[Data items]
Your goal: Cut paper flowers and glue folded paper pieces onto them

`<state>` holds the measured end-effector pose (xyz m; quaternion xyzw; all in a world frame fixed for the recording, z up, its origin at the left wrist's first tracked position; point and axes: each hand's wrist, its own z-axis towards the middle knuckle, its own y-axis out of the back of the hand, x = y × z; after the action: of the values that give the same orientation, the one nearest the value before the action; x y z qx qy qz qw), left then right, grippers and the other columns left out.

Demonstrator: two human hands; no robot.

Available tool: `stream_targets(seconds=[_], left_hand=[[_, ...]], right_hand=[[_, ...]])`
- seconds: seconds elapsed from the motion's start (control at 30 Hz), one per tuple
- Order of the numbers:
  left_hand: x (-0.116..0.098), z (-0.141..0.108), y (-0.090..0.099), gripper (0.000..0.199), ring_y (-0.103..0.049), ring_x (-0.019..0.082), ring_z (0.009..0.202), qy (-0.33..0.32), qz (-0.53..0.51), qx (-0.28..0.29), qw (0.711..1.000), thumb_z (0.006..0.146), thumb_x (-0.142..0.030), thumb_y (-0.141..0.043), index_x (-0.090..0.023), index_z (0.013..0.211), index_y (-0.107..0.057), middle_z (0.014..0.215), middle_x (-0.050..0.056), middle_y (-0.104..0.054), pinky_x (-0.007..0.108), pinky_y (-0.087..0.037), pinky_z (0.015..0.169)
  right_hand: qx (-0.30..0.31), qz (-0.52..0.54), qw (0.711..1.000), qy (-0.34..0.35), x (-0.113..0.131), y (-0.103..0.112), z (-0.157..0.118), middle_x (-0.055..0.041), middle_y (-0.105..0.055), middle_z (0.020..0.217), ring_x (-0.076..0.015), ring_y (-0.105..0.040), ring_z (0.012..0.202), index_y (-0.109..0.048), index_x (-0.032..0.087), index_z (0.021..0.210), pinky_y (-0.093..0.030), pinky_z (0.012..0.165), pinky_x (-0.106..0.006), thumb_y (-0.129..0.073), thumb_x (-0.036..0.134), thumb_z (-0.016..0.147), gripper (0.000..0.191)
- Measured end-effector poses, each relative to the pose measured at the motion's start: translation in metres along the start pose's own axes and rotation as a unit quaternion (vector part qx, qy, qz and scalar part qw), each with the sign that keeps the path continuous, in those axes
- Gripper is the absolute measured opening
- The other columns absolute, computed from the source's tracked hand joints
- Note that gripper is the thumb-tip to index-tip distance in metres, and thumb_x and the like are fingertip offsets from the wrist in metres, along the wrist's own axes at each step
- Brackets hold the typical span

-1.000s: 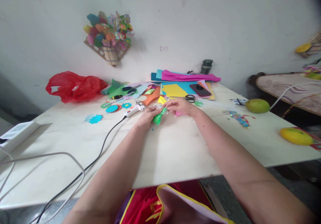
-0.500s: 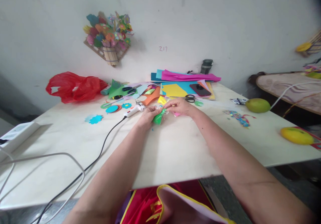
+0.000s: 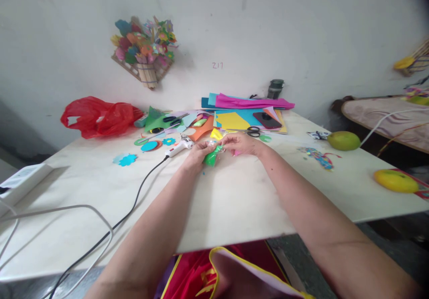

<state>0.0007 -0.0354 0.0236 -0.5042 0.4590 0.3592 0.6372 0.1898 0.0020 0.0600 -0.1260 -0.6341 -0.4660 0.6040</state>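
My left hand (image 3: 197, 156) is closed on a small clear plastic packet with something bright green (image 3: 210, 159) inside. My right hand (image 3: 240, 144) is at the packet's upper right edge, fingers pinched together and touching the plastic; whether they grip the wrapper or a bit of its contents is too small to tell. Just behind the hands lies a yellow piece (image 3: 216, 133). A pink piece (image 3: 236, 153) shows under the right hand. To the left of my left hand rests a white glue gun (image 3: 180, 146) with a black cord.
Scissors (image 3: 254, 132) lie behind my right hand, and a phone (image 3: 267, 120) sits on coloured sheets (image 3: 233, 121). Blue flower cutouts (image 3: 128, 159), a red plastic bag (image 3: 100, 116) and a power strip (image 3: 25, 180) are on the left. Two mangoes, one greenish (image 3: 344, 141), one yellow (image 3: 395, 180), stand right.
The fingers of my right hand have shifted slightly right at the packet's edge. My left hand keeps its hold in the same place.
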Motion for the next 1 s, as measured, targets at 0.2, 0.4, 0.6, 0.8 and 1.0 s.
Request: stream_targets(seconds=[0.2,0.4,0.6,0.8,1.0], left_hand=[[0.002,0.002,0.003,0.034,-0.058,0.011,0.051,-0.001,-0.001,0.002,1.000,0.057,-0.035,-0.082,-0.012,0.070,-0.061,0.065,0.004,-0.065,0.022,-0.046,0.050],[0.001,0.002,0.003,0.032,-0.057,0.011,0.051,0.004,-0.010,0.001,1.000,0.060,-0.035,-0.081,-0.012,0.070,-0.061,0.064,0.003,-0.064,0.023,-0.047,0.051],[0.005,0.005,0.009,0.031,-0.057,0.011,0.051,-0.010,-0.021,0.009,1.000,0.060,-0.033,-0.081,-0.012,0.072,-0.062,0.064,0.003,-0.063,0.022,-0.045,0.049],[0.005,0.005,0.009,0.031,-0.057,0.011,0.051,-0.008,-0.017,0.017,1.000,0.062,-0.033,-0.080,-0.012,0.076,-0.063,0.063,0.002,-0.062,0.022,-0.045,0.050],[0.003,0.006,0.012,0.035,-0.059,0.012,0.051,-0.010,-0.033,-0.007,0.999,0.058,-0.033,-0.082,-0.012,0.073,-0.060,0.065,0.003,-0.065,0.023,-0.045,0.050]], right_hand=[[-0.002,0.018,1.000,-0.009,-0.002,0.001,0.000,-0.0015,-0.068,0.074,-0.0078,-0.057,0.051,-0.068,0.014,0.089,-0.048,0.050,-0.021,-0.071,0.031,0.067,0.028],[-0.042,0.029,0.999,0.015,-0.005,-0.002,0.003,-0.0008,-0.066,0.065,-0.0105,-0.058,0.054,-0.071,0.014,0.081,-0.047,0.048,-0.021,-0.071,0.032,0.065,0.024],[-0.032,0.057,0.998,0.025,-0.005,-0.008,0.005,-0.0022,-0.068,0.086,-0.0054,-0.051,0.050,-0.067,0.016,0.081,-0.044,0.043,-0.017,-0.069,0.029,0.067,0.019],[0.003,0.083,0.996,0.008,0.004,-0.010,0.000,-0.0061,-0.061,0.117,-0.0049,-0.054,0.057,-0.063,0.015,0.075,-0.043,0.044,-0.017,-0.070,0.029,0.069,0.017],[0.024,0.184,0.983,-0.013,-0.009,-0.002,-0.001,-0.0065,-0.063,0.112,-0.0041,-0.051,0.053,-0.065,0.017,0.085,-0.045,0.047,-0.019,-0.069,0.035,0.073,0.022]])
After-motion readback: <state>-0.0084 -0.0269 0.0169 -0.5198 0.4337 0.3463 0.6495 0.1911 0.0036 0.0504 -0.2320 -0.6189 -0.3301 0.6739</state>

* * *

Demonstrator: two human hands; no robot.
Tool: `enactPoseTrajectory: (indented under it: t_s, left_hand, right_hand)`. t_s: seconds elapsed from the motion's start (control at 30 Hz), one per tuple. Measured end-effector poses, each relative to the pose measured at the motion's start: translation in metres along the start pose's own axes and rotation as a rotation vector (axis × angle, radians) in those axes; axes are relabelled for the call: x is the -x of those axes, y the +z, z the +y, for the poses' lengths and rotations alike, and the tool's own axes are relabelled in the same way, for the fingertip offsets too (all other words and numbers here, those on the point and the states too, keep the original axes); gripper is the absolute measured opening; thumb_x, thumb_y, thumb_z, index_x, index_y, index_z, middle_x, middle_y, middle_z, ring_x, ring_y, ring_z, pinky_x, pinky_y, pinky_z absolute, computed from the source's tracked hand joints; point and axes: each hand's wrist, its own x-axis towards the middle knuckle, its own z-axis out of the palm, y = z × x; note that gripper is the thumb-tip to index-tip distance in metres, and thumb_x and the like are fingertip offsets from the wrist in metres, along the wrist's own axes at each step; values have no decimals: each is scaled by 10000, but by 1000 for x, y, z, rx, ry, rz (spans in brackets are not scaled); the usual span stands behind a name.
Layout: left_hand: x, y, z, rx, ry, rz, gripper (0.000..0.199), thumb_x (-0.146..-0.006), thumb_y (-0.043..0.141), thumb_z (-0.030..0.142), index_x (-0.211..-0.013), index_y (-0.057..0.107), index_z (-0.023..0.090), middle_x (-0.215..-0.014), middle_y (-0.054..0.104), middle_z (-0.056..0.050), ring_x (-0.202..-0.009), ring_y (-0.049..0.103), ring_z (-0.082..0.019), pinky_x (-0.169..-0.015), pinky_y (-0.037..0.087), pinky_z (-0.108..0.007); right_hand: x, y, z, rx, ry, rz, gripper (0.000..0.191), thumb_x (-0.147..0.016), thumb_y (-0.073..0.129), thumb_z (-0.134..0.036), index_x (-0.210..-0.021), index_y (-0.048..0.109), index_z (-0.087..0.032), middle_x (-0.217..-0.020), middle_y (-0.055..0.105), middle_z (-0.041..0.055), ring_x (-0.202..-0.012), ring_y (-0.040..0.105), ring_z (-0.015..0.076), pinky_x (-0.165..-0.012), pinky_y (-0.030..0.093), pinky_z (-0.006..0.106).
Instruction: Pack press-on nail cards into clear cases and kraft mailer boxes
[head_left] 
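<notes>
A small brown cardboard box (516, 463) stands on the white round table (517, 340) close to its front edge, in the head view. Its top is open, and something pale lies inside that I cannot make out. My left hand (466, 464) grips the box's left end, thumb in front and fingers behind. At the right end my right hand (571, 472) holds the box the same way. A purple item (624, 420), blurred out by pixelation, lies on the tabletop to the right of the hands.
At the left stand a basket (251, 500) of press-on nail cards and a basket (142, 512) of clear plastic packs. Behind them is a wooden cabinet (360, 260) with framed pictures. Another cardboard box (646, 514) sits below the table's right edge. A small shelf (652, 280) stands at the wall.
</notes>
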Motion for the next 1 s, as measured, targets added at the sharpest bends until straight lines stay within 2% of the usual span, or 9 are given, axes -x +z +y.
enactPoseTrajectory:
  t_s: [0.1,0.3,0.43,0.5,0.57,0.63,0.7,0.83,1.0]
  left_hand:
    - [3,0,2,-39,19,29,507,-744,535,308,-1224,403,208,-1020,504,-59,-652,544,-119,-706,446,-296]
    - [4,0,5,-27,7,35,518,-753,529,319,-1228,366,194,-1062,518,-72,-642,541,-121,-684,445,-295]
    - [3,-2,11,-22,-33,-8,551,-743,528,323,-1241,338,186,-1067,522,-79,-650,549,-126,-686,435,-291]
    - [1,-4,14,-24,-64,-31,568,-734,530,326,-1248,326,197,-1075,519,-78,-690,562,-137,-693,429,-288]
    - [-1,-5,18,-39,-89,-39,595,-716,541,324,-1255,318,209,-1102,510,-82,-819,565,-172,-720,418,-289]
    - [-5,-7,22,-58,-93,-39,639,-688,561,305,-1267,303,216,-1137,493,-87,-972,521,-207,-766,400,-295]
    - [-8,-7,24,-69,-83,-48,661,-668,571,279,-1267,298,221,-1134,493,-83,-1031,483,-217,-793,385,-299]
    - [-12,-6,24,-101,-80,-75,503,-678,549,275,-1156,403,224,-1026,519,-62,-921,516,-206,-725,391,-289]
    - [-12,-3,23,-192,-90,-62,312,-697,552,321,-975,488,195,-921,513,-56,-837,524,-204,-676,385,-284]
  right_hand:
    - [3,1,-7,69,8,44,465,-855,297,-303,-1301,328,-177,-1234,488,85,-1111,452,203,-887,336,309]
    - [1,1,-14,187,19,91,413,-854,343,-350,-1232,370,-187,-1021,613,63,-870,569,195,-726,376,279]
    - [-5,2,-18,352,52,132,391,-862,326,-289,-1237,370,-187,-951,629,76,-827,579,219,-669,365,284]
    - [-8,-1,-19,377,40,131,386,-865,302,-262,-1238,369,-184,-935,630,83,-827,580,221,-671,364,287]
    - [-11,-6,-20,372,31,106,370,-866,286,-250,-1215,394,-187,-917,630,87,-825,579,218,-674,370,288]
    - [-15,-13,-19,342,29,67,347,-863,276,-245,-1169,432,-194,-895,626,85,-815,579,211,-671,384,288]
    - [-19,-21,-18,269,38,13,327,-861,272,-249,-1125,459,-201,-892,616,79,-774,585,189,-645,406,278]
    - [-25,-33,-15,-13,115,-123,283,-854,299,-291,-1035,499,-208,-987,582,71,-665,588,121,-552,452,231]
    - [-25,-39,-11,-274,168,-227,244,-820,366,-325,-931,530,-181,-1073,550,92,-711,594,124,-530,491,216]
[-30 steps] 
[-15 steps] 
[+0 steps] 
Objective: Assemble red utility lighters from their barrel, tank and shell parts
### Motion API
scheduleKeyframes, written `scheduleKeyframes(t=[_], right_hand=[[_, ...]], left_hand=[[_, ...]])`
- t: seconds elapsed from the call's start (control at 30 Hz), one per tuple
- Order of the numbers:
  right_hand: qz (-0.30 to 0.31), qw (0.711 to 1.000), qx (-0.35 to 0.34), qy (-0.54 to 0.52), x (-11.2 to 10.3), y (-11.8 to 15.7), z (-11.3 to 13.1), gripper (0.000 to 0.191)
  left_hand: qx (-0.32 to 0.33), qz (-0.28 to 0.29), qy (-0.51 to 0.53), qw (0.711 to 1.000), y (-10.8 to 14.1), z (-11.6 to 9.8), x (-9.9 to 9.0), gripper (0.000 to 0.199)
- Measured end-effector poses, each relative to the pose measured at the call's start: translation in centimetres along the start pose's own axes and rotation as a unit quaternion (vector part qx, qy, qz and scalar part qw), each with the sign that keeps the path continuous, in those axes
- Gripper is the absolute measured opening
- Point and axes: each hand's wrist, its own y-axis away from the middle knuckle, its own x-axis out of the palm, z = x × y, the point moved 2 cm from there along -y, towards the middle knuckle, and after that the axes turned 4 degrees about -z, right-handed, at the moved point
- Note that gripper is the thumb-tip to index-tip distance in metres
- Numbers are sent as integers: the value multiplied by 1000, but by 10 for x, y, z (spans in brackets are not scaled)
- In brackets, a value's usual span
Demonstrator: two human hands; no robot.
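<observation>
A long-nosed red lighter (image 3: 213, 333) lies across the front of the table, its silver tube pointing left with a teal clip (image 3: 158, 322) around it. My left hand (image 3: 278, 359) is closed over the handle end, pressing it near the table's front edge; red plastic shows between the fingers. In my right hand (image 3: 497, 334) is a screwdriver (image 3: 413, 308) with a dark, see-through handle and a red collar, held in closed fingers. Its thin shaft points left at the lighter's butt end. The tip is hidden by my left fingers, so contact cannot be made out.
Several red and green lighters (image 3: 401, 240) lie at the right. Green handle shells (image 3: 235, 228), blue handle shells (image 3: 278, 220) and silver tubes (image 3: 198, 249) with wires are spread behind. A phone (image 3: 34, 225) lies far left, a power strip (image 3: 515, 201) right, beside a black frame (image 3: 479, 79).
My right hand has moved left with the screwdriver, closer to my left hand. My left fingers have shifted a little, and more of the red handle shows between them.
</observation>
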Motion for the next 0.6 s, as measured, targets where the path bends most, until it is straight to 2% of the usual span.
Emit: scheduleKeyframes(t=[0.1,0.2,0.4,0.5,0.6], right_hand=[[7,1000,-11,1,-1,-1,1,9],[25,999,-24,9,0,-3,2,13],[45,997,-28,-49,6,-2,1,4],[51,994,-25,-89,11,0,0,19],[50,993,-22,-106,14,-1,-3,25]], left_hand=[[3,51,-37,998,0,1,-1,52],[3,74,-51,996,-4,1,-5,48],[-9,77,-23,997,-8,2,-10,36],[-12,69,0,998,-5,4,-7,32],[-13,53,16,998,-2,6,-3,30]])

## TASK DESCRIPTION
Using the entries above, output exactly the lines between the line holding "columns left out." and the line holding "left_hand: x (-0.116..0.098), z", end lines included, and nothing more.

## OUTPUT BELOW
`<state>` holds the measured end-effector pose (xyz m; quaternion xyzw; all in a world frame fixed for the recording, z up, its origin at the left wrist's first tracked position; point and axes: each hand's wrist, its own z-axis towards the middle knuckle, its own y-axis out of the back of the hand, x = y × z; after the action: of the values that give the same orientation, the one nearest the value before the action; x y z qx qy qz qw), left then right, grippers and the other columns left out.

Demonstrator: two human hands; no robot.

Available tool: `stream_targets(seconds=[_], left_hand=[[_, ...]], right_hand=[[_, ...]])`
- seconds: seconds elapsed from the motion's start (control at 30 Hz), one per tuple
- Order of the numbers:
  left_hand: x (-0.116..0.098), z (-0.141..0.108), y (-0.090..0.099), gripper (0.000..0.199), ring_y (-0.103..0.049), ring_x (-0.019..0.082), ring_z (0.009..0.202), qy (-0.33..0.32), qz (-0.53..0.51), qx (-0.28..0.29), qw (0.711..1.000), thumb_z (0.006..0.146), thumb_x (-0.142..0.030), thumb_y (-0.141..0.043), index_x (-0.090..0.023), index_z (0.013..0.211), index_y (-0.107..0.057), middle_z (0.014..0.215), middle_x (-0.050..0.056), middle_y (-0.104..0.054), pinky_x (-0.007..0.108), pinky_y (-0.087..0.037), pinky_z (0.015..0.169)

This exercise has been fully answered.